In recent years, average temperatures in the county seat of Sycamore have ranged from a low of 10 °F in January to a high of 84 °F in July, although a record low of -27 °F was recorded in January 1985 and a record high of 103 °F was recorded in August 1988. Average monthly precipitation ranged from 1.40 in in February to 4.49 in in June.

===Adjacent counties===

- Boone County - north
- McHenry County - northeast
- Kane County - east
- Kendall County - southeast
- LaSalle County - south
- Lee County - west
- Ogle County - west
- Winnebago County - northwest

===Major highways===

- Interstate 88
- US Route 30
- US Route 34
- Illinois Route 23
- Illinois Route 38
- Illinois Route 64
- Illinois Route 72
- Illinois Route 110

===Transit===
- DeKalb Public Transit

==Demographics==

Historical population
| Census | Pop. | Note | %± |
| 1840 | 1,697 |  | — |
| 1850 | 7,540 |  | 344.3% |
| 1860 | 19,086 |  | 153.1% |
| 1870 | 23,265 |  | 21.9% |
| 1880 | 26,768 |  | 15.1% |
| 1890 | 27,066 |  | 1.1% |
| 1900 | 31,756 |  | 17.3% |
| 1910 | 33,457 |  | 5.4% |
| 1920 | 31,339 |  | −6.3% |
| 1930 | 32,644 |  | 4.2% |
| 1940 | 34,388 |  | 5.3% |
| 1950 | 40,781 |  | 18.6% |
| 1960 | 51,714 |  | 26.8% |
| 1970 | 71,654 |  | 38.6% |
| 1980 | 74,624 |  | 4.1% |
| 1990 | 77,932 |  | 4.4% |
| 2000 | 88,969 |  | 14.2% |
| 2010 | 105,160 |  | 18.2% |
| 2020 | 100,420 |  | −4.5% |
| 2025 (est.) | 101,835 | Increase | 1.4% |
US Decennial Census 1790-1960 1900-1990 1990-2000 2010-2013

===2020 census===

As of the 2020 census, the county had a population of 100,420. The median age was 34.3 years; 22.4% of residents were under the age of 18 and 14.3% of residents were 65 years of age or older. For every 100 females there were 97.3 males, and for every 100 females age 18 and over there were 95.1 males age 18 and over.

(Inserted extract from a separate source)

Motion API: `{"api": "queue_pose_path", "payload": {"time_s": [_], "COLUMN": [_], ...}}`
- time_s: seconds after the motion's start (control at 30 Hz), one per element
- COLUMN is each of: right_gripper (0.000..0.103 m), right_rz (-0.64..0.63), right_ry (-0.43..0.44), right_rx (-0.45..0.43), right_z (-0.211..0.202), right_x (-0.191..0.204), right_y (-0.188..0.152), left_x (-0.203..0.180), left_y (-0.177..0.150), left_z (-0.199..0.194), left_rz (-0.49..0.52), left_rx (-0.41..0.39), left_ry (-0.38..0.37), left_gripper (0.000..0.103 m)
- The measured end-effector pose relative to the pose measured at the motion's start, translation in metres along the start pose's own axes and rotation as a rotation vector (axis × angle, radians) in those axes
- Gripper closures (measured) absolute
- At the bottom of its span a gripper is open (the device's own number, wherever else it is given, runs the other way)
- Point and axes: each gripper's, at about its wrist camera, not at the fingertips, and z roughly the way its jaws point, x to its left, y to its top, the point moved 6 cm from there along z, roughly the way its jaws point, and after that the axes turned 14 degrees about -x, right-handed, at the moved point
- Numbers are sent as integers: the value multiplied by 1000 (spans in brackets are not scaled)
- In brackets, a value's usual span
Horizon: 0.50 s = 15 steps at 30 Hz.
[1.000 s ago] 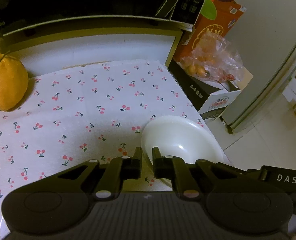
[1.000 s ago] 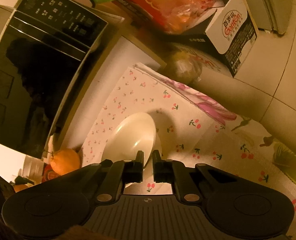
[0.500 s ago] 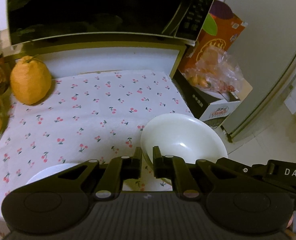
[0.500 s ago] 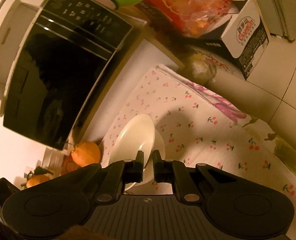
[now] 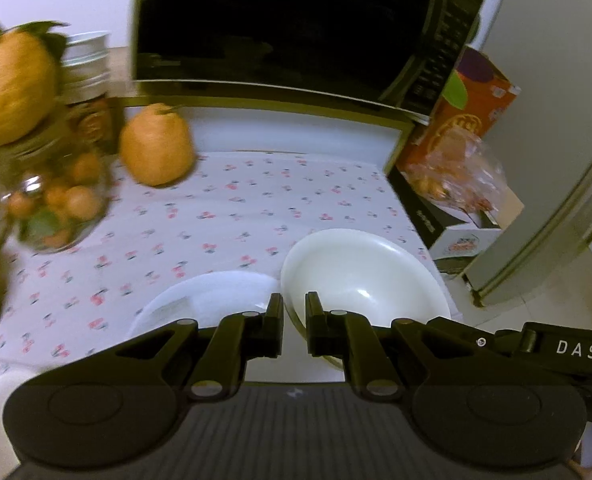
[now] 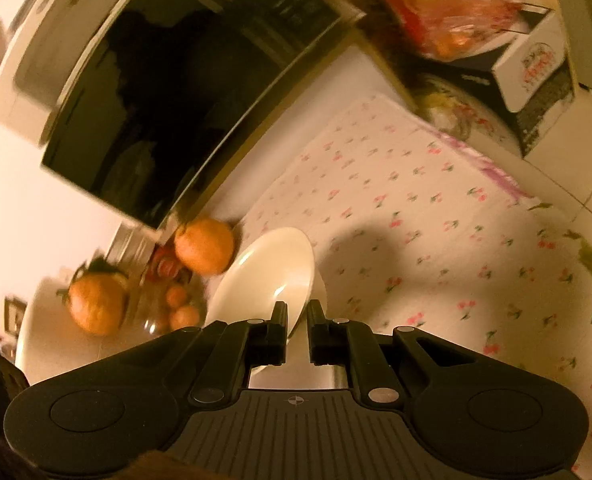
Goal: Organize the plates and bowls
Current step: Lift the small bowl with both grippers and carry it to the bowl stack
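Left claw: the left gripper was squeezed tight on the near rim of the white bowl — the rim sat right between its two fingers.
Right claw: the right gripper was squeezed tight too, pinching the same bowl's rim, seen edge-on and tipped in its view.
Where the bowl was: held in the air by both claws, over the near right part of the cherry cloth, not resting on it as far as could be told.
Just beside it: a flat white plate lay on the cloth to the left of the bowl, close to it, maybe under its edge.
Further out: a big orange fruit sat near the back, a glass jar of small oranges stood at the left, and the black microwave was behind them all.
Step in hand: it looked like carrying the bowl over to the plate, so the dishes sit together.
How to do it well: both claws should move as one — same speed, same height — so the bowl stays level and the rim does not twist or slip.
Watch out: keep low and slow near the jar and the fruit, and let go only when the bowl sits flat.
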Motion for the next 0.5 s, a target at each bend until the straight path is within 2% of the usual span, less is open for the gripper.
{"api": "queue_pose_path", "payload": {"time_s": [0.5], "right_gripper": [92], "right_rz": [-119], "right_ry": [85], "right_rx": [109], "right_z": [4], "right_x": [54], "right_y": [-53], "left_x": [63], "left_y": [-15], "left_z": [-50], "left_rz": [-75], "left_rx": [-37], "left_ry": [71], "left_gripper": [93]}}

The racial makeup of the county was 73.9% White, 8.9% Black or African American, 0.6% American Indian and Alaska Native, 2.3% Asian, <0.1% Native Hawaiian and Pacific Islander, 5.6% from some other race, and 8.7% from two or more races. Hispanic or Latino residents of any race comprised 13.5% of the population.

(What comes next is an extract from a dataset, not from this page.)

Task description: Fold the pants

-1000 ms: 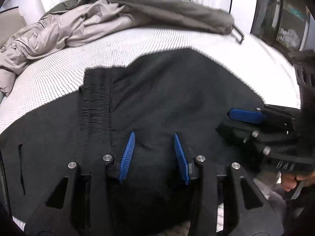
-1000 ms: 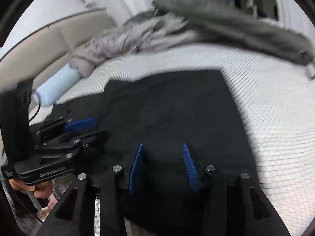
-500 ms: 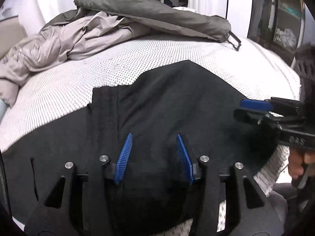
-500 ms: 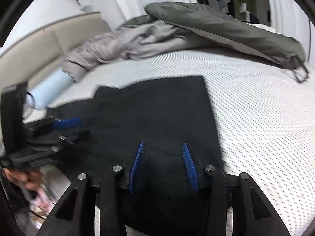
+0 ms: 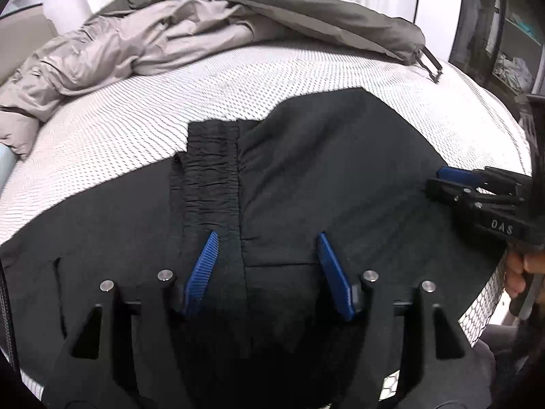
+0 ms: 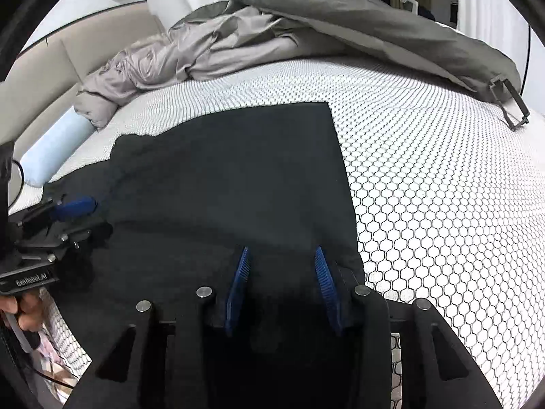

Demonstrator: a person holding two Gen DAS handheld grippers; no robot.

78.2% of residents lived in urban areas, while 21.8% lived in rural areas.

There were 38,487 households in the county, of which 30.7% had children under the age of 18 living in them. Of all households, 45.4% were married-couple households, 20.1% were households with a male householder and no spouse or partner present, and 26.4% were households with a female householder and no spouse or partner present. About 28.7% of all households were made up of individuals and 9.7% had someone living alone who was 65 years of age or older.

There were 41,311 housing units, of which 6.8% were vacant. Among occupied housing units, 61.0% were owner-occupied and 39.0% were renter-occupied. The homeowner vacancy rate was 1.4% and the rental vacancy rate was 7.9%.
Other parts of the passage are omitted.